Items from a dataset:
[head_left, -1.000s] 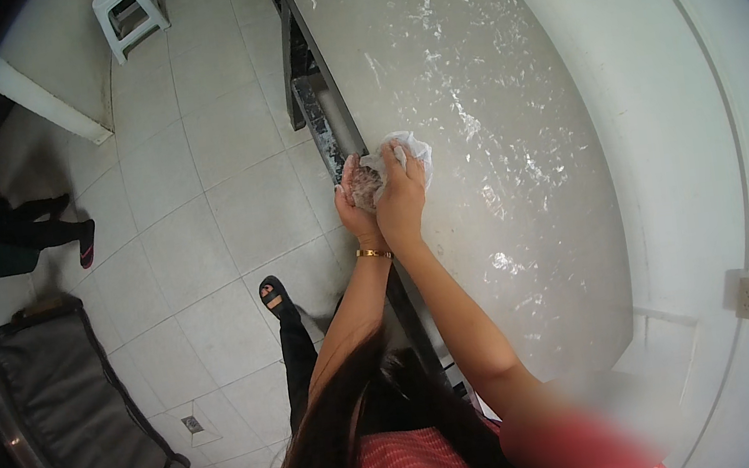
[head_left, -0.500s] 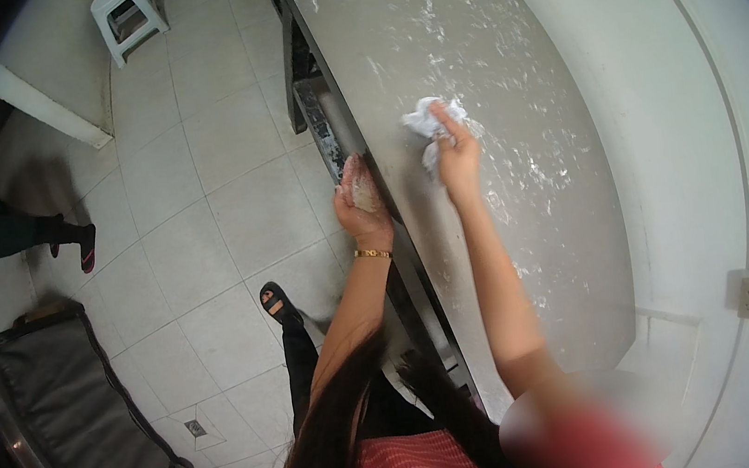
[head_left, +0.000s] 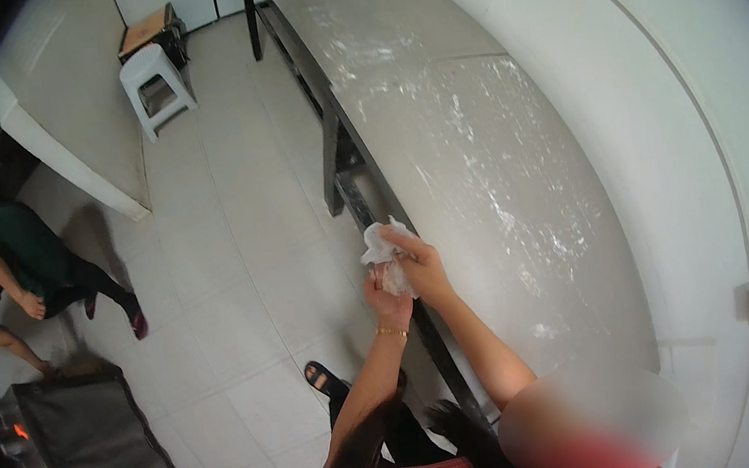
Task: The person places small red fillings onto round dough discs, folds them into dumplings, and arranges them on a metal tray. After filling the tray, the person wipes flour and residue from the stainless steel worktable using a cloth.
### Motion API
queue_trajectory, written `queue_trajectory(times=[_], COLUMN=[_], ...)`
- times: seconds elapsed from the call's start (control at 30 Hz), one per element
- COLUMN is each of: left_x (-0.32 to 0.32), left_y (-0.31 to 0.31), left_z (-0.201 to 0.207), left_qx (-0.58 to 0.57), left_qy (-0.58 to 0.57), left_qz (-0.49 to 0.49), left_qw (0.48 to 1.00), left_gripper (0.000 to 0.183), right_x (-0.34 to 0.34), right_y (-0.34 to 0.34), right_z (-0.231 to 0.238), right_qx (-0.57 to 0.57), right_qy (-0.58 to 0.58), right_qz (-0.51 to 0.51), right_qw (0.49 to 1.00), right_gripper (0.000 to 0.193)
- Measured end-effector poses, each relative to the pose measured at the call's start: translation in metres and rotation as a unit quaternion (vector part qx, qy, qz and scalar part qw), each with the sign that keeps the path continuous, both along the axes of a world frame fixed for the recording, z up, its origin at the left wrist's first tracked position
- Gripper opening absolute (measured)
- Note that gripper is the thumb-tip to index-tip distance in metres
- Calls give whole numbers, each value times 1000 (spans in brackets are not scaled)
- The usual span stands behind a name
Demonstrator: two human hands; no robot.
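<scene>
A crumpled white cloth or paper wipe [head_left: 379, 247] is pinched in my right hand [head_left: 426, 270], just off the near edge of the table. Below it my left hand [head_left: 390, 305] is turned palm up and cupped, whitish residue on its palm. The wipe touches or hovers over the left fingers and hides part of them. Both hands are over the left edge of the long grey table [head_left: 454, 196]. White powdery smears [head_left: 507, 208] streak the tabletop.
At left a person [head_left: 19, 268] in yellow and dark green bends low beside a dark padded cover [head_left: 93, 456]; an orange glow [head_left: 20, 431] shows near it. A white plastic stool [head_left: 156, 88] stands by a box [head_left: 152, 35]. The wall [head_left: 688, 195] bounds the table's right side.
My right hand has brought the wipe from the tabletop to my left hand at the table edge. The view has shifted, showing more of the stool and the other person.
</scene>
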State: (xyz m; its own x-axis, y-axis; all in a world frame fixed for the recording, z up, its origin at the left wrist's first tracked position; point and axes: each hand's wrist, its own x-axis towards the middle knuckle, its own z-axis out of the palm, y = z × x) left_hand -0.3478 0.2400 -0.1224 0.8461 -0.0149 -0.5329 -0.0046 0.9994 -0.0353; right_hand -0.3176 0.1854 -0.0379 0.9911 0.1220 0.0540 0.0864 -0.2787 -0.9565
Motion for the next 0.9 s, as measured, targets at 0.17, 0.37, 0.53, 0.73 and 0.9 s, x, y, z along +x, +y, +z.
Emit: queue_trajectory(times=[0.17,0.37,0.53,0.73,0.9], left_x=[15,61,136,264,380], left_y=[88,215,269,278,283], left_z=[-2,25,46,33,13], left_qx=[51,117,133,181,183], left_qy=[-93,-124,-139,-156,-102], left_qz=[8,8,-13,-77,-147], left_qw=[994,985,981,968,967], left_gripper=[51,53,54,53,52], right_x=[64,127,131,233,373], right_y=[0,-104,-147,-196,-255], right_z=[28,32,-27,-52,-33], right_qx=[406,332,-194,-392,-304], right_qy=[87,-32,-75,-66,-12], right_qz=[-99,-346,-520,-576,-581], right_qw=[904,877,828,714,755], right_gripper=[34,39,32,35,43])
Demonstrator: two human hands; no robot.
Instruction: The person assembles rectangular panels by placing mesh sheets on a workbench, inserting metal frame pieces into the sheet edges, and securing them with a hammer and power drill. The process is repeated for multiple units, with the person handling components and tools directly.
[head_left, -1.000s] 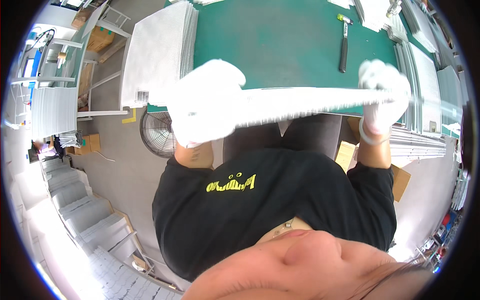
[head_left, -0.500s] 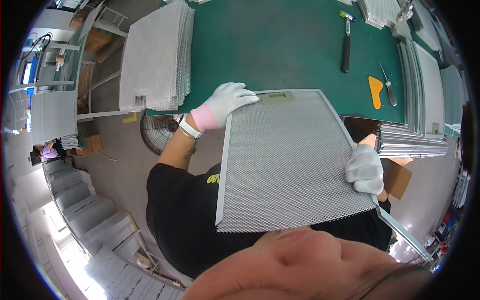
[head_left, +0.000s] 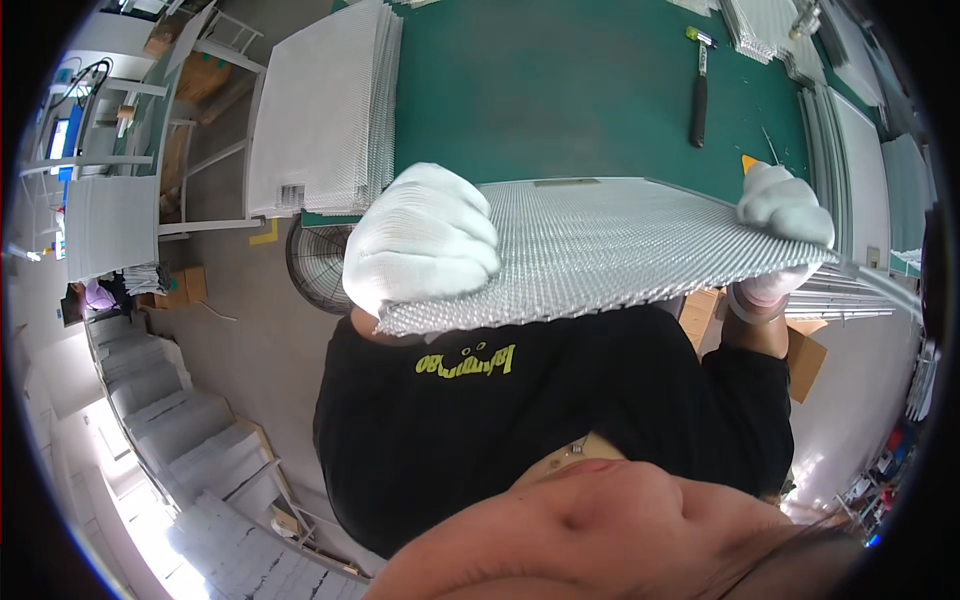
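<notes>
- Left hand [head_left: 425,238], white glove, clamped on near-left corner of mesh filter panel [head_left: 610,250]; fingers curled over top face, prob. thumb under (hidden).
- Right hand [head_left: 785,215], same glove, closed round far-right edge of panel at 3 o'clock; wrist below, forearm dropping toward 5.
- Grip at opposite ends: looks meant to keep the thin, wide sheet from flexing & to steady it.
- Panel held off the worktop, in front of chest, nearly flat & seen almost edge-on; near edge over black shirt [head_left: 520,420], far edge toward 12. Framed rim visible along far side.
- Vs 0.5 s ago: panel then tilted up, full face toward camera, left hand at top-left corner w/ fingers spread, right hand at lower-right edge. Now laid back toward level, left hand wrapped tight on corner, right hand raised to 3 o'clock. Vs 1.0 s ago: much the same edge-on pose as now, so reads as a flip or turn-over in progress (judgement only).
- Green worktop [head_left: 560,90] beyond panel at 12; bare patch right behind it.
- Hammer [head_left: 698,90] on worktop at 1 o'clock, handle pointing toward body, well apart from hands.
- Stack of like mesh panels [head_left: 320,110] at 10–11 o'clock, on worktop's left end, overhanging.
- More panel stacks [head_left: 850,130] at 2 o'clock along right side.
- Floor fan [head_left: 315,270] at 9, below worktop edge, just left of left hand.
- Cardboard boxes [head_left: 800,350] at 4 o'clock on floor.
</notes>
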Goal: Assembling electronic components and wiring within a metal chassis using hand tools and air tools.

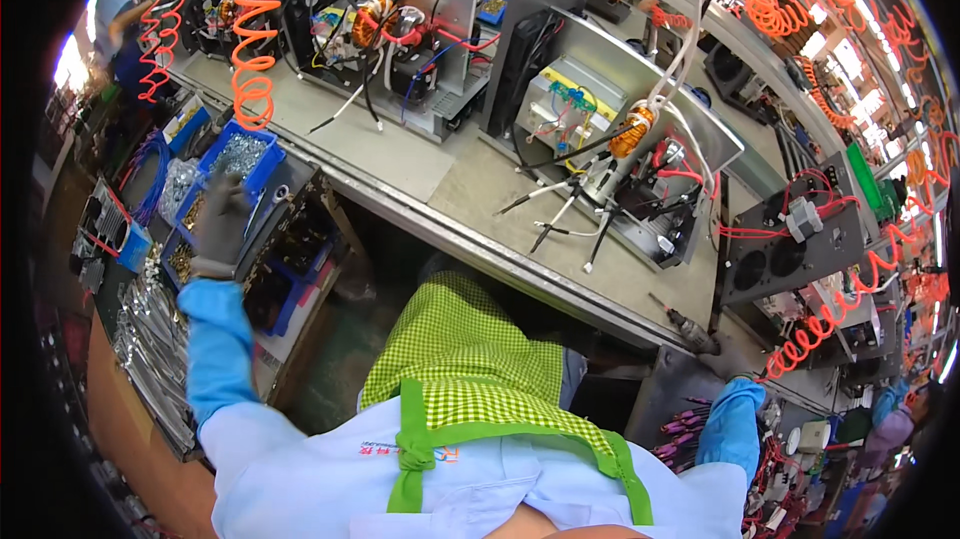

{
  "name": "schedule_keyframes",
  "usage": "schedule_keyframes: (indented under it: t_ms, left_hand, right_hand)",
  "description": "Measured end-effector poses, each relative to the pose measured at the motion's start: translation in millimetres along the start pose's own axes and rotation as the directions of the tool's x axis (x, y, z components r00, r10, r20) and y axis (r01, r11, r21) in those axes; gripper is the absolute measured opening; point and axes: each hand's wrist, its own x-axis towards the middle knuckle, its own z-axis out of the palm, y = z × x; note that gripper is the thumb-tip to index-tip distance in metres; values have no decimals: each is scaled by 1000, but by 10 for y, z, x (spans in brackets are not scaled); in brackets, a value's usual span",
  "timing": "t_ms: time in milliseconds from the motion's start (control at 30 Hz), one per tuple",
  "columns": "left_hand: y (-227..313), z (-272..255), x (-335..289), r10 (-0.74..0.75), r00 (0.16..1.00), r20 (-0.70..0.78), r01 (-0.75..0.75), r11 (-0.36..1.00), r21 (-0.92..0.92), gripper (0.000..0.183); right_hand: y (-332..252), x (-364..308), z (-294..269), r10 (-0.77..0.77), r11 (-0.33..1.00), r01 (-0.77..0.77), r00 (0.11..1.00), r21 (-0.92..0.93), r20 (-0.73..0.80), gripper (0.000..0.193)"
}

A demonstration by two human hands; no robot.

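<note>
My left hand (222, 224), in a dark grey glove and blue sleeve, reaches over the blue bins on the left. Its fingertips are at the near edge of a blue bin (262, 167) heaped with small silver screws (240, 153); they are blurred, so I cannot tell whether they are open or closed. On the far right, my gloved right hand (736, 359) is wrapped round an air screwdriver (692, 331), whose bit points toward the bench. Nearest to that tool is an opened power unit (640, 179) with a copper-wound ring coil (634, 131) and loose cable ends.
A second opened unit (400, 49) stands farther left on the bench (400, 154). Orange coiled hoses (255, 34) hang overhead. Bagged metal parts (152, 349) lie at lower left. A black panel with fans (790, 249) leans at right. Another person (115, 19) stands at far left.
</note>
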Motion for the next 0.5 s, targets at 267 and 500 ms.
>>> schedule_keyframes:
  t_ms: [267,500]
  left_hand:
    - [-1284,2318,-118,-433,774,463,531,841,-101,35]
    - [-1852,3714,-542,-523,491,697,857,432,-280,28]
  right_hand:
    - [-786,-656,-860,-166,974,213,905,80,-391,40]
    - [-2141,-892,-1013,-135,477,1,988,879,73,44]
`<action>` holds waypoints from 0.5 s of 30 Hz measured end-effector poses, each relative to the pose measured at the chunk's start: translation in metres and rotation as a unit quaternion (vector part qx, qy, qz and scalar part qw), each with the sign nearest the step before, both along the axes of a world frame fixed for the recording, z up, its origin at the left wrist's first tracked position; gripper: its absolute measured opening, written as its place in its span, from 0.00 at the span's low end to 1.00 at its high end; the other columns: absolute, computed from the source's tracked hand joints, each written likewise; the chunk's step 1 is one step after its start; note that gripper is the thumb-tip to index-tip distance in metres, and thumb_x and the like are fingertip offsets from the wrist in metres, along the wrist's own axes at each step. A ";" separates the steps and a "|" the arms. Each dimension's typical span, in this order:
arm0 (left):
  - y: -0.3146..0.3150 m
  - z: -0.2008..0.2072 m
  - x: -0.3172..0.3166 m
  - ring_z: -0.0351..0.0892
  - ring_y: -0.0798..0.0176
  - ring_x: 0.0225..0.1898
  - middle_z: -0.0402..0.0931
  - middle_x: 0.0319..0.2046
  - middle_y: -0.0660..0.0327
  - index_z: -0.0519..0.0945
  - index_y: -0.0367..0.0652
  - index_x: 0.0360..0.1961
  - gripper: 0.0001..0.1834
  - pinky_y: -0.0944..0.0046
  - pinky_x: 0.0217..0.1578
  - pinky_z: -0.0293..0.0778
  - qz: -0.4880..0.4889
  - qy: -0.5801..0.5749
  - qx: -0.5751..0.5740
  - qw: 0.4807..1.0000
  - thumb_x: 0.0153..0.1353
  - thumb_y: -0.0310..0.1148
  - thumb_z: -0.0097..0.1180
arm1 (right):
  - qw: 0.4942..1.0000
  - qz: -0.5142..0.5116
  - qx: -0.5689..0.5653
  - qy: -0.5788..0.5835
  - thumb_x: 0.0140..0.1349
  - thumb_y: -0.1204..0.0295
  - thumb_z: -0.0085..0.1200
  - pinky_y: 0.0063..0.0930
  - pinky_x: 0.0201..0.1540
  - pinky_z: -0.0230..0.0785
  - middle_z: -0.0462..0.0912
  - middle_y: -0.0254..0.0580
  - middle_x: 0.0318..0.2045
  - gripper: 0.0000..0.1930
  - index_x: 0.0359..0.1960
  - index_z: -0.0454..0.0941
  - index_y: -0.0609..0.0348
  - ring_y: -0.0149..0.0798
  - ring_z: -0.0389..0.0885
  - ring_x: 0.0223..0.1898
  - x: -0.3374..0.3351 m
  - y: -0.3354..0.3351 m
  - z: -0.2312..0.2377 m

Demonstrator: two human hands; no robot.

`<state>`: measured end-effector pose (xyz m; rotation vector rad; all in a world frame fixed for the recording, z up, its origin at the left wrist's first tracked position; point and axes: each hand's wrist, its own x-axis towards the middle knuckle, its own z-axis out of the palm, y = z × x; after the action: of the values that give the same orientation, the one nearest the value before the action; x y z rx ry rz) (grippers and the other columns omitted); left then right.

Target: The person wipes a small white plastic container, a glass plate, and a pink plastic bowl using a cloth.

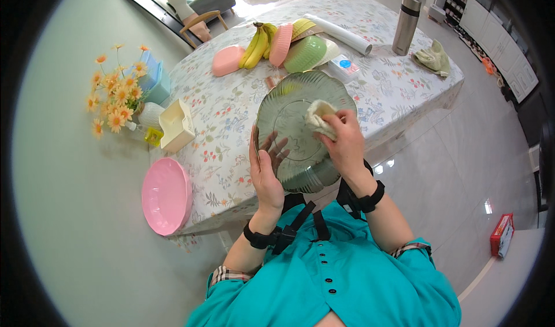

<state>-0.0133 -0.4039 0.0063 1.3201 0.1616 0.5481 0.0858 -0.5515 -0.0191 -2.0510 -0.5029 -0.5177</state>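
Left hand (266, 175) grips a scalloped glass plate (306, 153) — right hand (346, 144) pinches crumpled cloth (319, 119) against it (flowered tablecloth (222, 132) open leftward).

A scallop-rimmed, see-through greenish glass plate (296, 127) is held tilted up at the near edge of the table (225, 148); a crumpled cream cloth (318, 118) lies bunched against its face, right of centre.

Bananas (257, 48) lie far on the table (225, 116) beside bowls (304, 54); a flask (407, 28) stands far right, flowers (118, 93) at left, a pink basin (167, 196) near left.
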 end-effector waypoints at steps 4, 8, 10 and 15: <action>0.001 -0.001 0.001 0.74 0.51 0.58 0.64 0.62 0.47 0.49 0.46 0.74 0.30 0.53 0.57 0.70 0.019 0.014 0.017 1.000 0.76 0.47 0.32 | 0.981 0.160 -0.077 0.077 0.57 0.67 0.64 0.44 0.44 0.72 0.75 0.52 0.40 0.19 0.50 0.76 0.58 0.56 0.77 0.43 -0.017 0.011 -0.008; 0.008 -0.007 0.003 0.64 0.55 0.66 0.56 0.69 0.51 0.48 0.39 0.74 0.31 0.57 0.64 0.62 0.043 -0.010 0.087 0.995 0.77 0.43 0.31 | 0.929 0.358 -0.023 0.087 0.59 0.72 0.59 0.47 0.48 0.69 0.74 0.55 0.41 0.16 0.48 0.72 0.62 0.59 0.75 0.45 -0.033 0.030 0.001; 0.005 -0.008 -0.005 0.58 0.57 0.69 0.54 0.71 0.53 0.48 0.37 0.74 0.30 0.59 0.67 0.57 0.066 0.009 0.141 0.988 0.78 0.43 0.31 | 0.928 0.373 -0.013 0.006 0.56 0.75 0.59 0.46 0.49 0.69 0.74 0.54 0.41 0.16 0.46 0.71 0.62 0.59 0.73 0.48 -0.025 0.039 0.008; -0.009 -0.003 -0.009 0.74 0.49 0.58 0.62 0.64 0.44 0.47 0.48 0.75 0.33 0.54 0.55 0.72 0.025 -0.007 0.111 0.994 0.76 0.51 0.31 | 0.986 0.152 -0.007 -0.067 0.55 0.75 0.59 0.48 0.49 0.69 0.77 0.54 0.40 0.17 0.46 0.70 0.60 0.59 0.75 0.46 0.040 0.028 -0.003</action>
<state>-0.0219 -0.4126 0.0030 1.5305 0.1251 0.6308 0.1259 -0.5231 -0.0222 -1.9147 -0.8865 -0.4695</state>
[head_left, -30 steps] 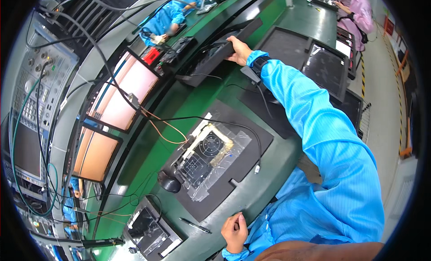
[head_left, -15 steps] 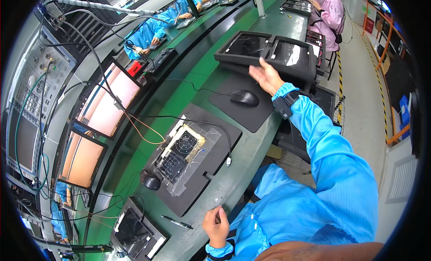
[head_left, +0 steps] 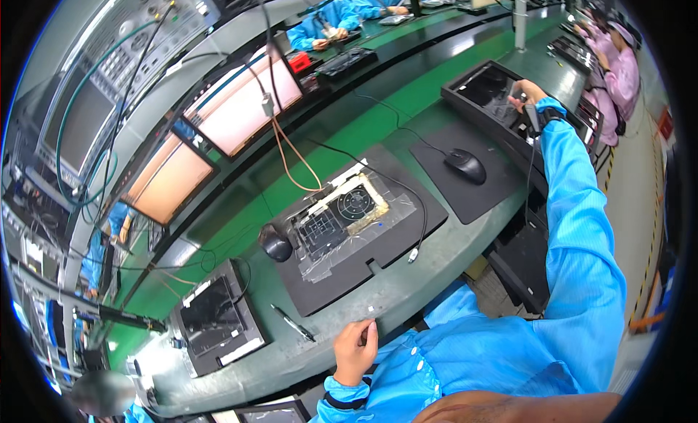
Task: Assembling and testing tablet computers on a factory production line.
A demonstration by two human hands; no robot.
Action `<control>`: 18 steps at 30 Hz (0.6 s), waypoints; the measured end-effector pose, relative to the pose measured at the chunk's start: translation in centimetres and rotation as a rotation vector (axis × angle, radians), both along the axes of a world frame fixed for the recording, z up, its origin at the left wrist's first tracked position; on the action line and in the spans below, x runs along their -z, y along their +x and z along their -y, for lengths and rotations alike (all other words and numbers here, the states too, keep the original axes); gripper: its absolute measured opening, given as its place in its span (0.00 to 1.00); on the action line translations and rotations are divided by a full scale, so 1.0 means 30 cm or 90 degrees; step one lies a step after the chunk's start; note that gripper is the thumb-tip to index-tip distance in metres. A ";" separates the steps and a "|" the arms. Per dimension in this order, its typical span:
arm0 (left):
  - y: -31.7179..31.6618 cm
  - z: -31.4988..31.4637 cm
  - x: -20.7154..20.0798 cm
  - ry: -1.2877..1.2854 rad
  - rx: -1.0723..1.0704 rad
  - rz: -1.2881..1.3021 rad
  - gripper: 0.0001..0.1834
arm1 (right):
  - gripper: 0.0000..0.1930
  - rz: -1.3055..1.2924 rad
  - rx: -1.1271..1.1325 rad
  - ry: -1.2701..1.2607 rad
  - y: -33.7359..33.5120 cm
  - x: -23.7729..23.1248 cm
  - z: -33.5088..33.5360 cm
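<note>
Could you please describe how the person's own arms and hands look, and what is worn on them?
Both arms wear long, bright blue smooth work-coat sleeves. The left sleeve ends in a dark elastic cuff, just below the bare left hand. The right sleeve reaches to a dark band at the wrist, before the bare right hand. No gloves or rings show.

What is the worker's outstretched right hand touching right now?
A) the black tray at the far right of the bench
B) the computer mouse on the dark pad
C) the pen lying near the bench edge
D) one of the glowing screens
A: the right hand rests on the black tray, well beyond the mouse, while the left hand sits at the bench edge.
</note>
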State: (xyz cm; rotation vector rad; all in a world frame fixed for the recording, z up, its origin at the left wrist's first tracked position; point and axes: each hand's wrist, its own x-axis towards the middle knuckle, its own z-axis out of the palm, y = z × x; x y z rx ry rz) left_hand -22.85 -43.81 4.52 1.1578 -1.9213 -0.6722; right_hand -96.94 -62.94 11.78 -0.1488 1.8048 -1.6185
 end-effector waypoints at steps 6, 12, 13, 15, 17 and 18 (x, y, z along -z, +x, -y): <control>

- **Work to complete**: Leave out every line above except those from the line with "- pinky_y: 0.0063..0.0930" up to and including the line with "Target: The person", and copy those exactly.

- **Answer section**:
  - pinky_y: 0.0063..0.0930
  - pinky_x: 0.0201..0.1540
  - pinky_z: -0.0230..0.0785
  - middle_z: -0.0462..0.0912
  - middle_y: -0.0254..0.0580
  - middle_x: 0.0318..0.2045
  - gripper: 0.0000..0.1930
  - index_x: 0.0359..0.1960
  - index_z: -0.0454..0.0941
  - index_y: -0.0609..0.0348
  - ring_y: -0.0149..0.0798
  - ring_z: -0.0389..0.0885
  - ring_x: 0.0223..0.1898
  - x: -0.3374..0.3351 m
  - y: -0.3354..0.3351 m
  - z: -0.2312..0.2377 m

Demonstrator: two human hands; no robot.

`<state>`: measured end-effector pose (xyz m; rotation vector rad; all in a world frame fixed for the recording, z up, its origin at the left wrist's first tracked position; point and axes: each hand's wrist, its own x-axis towards the middle knuckle, its own z-axis out of the palm, y = z × x; after the action: of the values that give the same orientation, the one nearest the value before the action; x y z rx ry rz) (grippers and the other columns omitted); left then right.

Target: The person wipes a small white plastic container, a glass plate, and a pink plastic bowl using a cloth.

No additional output will be produced.